» Brief
The whole listing needs to be returned exactly as it appears.

» Data shown
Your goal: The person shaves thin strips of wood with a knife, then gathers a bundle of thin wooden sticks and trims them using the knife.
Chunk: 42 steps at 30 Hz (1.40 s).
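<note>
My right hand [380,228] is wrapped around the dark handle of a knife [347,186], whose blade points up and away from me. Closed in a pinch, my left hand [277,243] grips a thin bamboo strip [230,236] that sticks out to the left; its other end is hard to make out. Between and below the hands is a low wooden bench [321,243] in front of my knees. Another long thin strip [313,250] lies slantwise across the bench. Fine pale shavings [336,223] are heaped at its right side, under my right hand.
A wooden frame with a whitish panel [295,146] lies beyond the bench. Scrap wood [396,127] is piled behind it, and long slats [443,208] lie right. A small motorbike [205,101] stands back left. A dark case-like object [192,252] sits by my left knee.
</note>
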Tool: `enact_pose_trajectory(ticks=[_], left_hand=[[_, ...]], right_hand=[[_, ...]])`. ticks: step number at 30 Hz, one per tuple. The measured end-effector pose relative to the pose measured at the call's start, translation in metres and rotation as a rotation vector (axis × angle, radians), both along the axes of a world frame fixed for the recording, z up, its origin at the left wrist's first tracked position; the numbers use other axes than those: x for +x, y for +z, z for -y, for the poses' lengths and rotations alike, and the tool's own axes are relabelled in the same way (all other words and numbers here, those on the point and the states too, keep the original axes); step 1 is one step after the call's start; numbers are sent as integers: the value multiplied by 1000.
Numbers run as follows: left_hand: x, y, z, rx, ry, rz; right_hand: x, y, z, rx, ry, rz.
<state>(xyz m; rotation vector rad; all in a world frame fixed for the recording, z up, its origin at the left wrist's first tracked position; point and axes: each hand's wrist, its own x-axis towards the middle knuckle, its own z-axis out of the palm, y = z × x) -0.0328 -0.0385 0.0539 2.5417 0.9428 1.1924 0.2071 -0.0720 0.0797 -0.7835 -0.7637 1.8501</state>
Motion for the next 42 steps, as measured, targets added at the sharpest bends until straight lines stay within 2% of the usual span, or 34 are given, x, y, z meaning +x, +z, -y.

» Output for this exercise
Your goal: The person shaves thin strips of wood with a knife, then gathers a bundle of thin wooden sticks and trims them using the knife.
Chunk: 42 steps at 30 Hz (1.40 s).
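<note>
My right hand [380,228] is wrapped around the dark handle of a knife [347,186], whose blade points up and away from me. Closed in a pinch, my left hand [277,243] grips a thin bamboo strip [230,236] that sticks out to the left; its other end is hard to make out. Between and below the hands is a low wooden bench [321,243] in front of my knees. Another long thin strip [313,250] lies slantwise across the bench. Fine pale shavings [336,223] are heaped at its right side, under my right hand.
A wooden frame with a whitish panel [295,146] lies beyond the bench. Scrap wood [396,127] is piled behind it, and long slats [443,208] lie right. A small motorbike [205,101] stands back left. A dark case-like object [192,252] sits by my left knee.
</note>
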Tool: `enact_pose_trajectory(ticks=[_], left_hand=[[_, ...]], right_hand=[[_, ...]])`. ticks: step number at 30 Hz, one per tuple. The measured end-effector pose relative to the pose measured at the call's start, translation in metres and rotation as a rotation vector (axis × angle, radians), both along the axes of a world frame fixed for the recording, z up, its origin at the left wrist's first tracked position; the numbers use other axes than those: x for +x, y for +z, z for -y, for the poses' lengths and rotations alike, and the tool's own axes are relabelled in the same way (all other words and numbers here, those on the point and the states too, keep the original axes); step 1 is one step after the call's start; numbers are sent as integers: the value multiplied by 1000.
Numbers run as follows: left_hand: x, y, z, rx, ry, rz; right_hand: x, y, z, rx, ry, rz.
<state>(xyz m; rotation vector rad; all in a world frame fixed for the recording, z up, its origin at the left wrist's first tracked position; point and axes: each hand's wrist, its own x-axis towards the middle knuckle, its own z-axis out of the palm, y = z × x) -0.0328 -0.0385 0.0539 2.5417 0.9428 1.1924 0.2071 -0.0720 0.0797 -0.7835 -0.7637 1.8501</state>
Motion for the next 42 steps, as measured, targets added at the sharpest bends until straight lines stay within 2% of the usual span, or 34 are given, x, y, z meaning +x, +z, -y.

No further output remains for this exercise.